▶ **WHAT IS REQUIRED**: Show every line in the entries below where the word "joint" appears.

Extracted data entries
□ □ □

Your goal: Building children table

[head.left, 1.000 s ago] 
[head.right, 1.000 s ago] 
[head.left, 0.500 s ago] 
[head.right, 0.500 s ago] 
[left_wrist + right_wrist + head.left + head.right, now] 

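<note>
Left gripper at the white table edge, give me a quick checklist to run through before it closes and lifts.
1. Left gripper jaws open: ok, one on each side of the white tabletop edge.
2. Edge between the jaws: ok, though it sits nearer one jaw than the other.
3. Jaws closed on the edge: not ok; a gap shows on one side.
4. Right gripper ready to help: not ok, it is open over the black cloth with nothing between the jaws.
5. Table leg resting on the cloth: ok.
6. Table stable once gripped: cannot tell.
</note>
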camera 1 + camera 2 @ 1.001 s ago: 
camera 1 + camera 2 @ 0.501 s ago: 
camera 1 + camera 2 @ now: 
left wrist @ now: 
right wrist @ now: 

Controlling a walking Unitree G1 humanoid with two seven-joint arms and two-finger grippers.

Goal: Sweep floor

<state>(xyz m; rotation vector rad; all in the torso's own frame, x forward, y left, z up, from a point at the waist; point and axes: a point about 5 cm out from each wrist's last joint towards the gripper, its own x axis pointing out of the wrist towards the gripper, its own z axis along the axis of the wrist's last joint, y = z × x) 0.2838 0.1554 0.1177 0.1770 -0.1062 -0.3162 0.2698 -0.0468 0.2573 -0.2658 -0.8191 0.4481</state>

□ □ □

▶ **RESPONSE AREA**:
Controlling a walking Unitree G1 humanoid with two seven-joint arms and two-finger grippers.
<state>(xyz m; rotation vector rad; all in the torso's own frame, x forward, y left, z up, from a point at the waist; point and axes: a point about 5 cm out from each wrist's last joint towards the gripper, its own x axis pointing out of the wrist towards the gripper, its own z axis along the axis of the wrist's last joint, y = z × x) 0.2838 0.1554 0.1177 0.1770 -0.1062 -0.3162 0.2698 -0.0468 0.2573 -0.2658 -0.8191 0.4481</state>

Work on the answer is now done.